### Information shown
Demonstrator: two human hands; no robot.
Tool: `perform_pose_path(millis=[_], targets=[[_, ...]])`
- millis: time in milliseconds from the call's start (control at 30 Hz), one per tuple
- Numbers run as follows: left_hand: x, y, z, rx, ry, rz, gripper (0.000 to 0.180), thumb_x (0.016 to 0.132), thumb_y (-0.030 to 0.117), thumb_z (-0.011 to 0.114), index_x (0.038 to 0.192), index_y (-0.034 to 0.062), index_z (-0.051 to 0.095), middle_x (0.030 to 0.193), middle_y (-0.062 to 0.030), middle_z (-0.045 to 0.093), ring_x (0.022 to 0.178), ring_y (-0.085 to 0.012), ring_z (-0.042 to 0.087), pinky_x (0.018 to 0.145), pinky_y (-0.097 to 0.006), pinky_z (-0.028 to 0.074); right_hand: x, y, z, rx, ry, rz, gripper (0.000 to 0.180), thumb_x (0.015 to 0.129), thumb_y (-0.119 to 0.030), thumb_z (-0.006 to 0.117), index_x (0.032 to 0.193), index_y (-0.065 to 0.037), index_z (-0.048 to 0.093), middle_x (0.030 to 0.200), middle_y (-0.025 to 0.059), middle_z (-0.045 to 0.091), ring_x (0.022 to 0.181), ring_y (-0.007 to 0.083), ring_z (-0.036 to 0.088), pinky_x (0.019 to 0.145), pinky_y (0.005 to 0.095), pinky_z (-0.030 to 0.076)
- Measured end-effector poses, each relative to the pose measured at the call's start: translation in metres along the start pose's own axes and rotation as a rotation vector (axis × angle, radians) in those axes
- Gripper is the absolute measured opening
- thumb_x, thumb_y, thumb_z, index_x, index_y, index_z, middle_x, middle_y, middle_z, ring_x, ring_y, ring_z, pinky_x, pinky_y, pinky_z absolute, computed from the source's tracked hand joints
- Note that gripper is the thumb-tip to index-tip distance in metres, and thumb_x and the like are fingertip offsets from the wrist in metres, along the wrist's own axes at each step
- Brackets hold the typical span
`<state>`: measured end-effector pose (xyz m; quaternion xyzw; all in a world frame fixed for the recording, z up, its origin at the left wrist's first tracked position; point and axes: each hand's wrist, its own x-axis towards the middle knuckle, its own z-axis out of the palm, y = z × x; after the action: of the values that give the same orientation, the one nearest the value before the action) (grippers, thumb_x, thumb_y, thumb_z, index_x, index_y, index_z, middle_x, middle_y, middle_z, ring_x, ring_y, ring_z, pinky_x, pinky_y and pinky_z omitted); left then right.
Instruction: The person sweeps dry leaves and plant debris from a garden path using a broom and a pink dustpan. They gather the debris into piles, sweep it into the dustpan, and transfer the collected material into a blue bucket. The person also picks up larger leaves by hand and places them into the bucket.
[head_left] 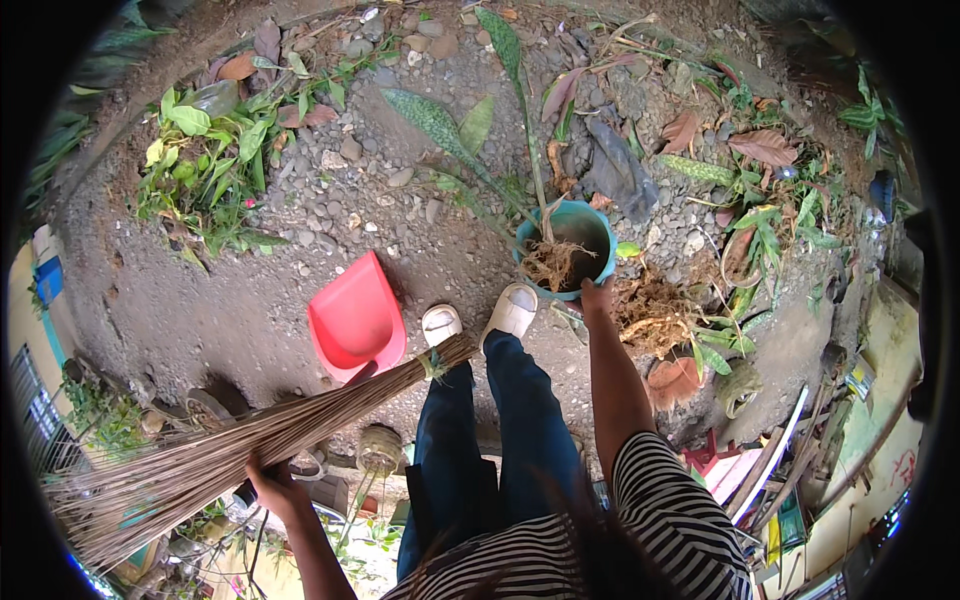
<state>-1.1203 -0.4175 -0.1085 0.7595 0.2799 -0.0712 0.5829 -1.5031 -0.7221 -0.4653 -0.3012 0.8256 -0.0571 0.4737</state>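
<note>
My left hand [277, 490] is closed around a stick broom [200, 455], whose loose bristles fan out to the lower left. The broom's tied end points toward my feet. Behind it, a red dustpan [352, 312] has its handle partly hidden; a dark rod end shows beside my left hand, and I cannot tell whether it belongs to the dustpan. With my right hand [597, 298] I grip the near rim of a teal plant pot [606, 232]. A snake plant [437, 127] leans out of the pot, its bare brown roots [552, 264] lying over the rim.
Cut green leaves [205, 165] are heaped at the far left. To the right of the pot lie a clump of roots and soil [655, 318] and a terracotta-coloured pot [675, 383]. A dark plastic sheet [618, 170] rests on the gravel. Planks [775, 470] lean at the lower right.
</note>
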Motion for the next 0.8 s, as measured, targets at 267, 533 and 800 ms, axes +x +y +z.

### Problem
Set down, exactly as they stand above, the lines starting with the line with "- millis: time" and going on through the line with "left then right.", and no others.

### Answer section
- millis: time in milliseconds from the call's start (control at 30 Hz), one per tuple
- Numbers run as follows: left_hand: x, y, z, rx, ry, rz, gripper (0.000 to 0.180), thumb_x (0.016 to 0.132), thumb_y (-0.030 to 0.117), thumb_z (-0.011 to 0.114), index_x (0.038 to 0.192), index_y (-0.034 to 0.062), index_z (-0.051 to 0.095), middle_x (0.030 to 0.193), middle_y (-0.062 to 0.030), middle_z (-0.045 to 0.093), ring_x (0.022 to 0.178), ring_y (-0.085 to 0.012), ring_z (-0.042 to 0.087), pinky_x (0.018 to 0.145), pinky_y (-0.097 to 0.006), pinky_z (-0.028 to 0.074); right_hand: x, y, z, rx, ry, rz, gripper (0.000 to 0.180), thumb_x (0.015 to 0.129), thumb_y (-0.119 to 0.030), thumb_z (-0.006 to 0.117), index_x (0.032 to 0.193), index_y (-0.065 to 0.037), index_z (-0.048 to 0.093), middle_x (0.030 to 0.200), middle_y (-0.025 to 0.059), middle_z (-0.045 to 0.091), ring_x (0.022 to 0.181), ring_y (-0.007 to 0.083), ring_z (-0.036 to 0.088), pinky_x (0.019 to 0.145), pinky_y (0.005 to 0.095), pinky_z (-0.030 to 0.076)
- Measured end-effector poses, each relative to the pose measured at the call's start: translation in metres along the start pose's own axes and rotation as a rotation vector (axis × angle, radians) in those axes
- Gripper is the absolute measured opening
- thumb_x, thumb_y, thumb_z, index_x, index_y, index_z, middle_x, middle_y, middle_z, ring_x, ring_y, ring_z, pinky_x, pinky_y, pinky_z absolute, computed from the source's tracked hand joints
- Note that gripper is the thumb-tip to index-tip distance in metres, and thumb_x and the like are fingertip offsets from the wrist in metres, along the wrist's own axes at each step
- Brackets hold the typical span
`<state>`: measured end-effector pose (xyz m; quaternion xyzw; all in a world frame fixed for the recording, z up, its origin at the left wrist's first tracked position; point and axes: each hand's wrist, its own x-axis towards the middle knuckle, its own z-axis out of the palm, y = z × x; after the action: of the values that give the same orientation, the one nearest the value before the action) (grippers, thumb_x, thumb_y, thumb_z, index_x, index_y, index_z, middle_x, middle_y, middle_z, ring_x, ring_y, ring_z, pinky_x, pinky_y and pinky_z omitted); left then right.

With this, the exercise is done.